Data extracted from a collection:
- Opening Delimiter -

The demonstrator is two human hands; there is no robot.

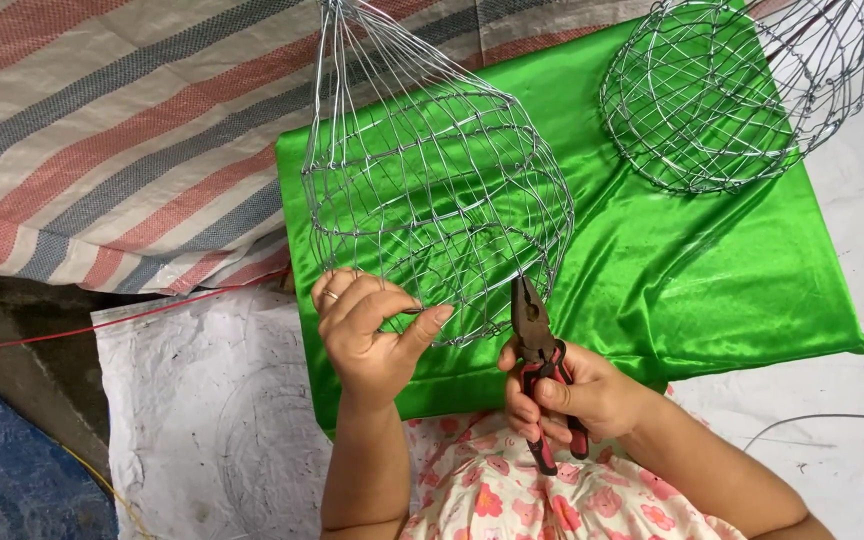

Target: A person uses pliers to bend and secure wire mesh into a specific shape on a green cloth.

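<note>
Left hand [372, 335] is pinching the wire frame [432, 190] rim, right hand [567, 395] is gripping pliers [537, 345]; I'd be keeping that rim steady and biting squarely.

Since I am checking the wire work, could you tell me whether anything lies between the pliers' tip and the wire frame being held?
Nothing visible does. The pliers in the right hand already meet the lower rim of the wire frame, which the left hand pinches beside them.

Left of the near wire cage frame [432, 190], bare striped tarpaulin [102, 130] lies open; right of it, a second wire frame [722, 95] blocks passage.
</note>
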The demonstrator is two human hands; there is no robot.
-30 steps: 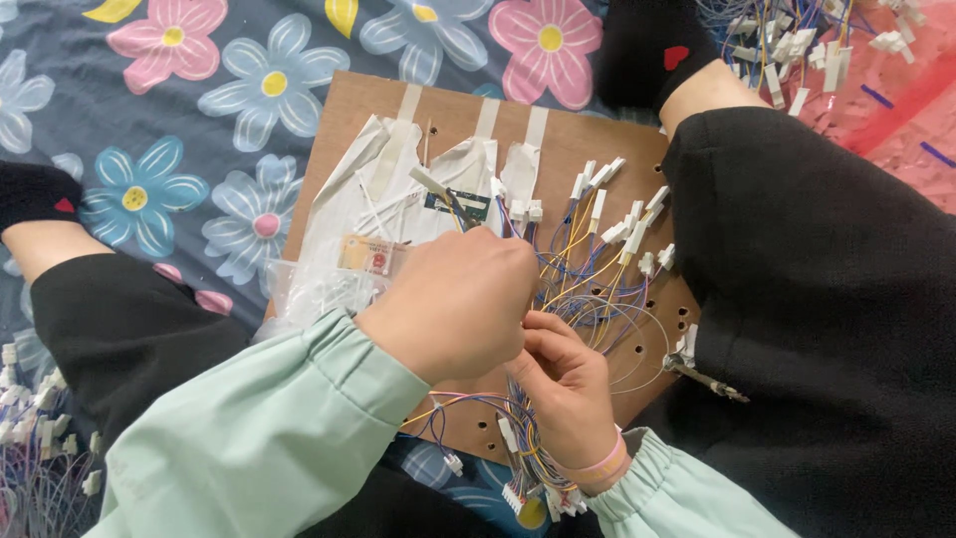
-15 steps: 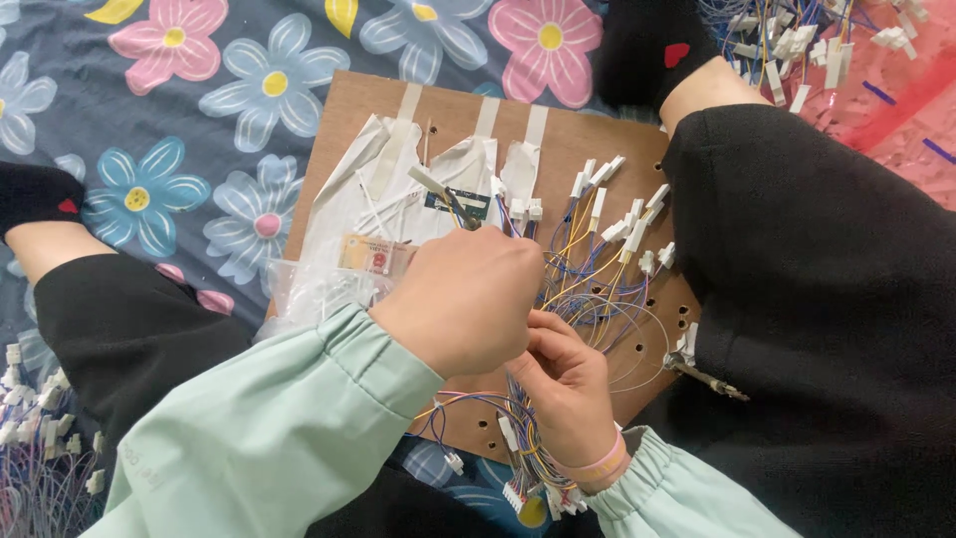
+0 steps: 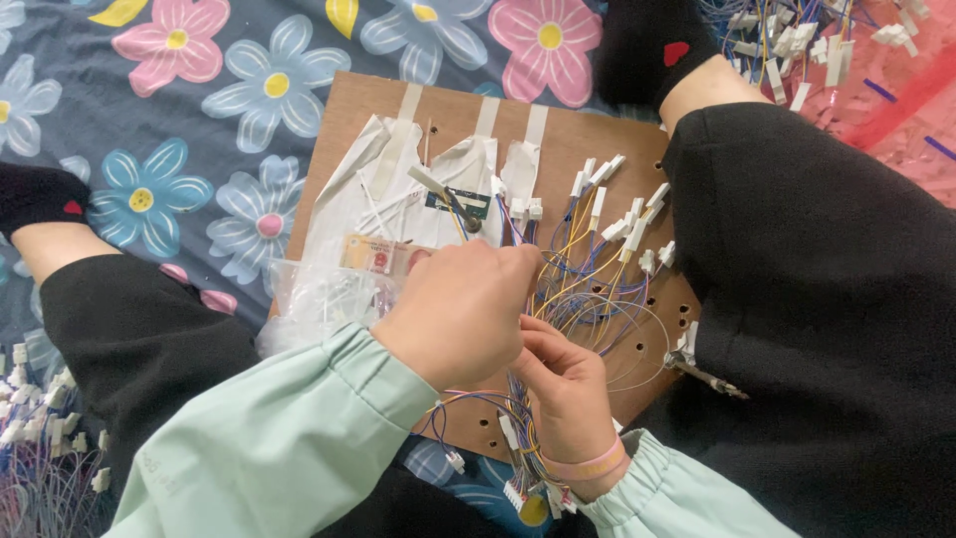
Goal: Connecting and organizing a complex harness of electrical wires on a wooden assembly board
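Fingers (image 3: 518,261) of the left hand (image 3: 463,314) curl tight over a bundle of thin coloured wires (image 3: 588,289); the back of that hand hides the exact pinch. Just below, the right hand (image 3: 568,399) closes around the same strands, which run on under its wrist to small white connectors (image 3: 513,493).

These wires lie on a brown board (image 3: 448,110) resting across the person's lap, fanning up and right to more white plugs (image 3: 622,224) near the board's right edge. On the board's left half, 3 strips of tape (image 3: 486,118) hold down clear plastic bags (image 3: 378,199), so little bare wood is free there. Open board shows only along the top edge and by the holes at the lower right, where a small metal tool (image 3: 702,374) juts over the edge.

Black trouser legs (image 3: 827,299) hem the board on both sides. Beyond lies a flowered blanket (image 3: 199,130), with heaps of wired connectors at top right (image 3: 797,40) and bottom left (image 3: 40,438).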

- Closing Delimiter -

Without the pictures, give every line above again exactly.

The demonstrator is two human hands; there is no robot.


Target: A person uses pliers to bend and secure wire mesh into a specific shape on a green cloth.

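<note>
Left hand [372, 335] is pinching the wire frame [432, 190] rim, right hand [567, 395] is gripping pliers [537, 345]; I'd be keeping that rim steady and biting squarely.

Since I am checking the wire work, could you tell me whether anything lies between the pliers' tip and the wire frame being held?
Nothing visible does. The pliers in the right hand already meet the lower rim of the wire frame, which the left hand pinches beside them.

Left of the near wire cage frame [432, 190], bare striped tarpaulin [102, 130] lies open; right of it, a second wire frame [722, 95] blocks passage.
</note>
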The demonstrator is two human hands; there is no robot.
-30 steps: 
-15 steps: 
+0 steps: 
Goal: Connecting and organizing a complex harness of electrical wires on a wooden assembly board
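Fingers (image 3: 518,261) of the left hand (image 3: 463,314) curl tight over a bundle of thin coloured wires (image 3: 588,289); the back of that hand hides the exact pinch. Just below, the right hand (image 3: 568,399) closes around the same strands, which run on under its wrist to small white connectors (image 3: 513,493).

These wires lie on a brown board (image 3: 448,110) resting across the person's lap, fanning up and right to more white plugs (image 3: 622,224) near the board's right edge. On the board's left half, 3 strips of tape (image 3: 486,118) hold down clear plastic bags (image 3: 378,199), so little bare wood is free there. Open board shows only along the top edge and by the holes at the lower right, where a small metal tool (image 3: 702,374) juts over the edge.

Black trouser legs (image 3: 827,299) hem the board on both sides. Beyond lies a flowered blanket (image 3: 199,130), with heaps of wired connectors at top right (image 3: 797,40) and bottom left (image 3: 40,438).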

Now the exercise is finished.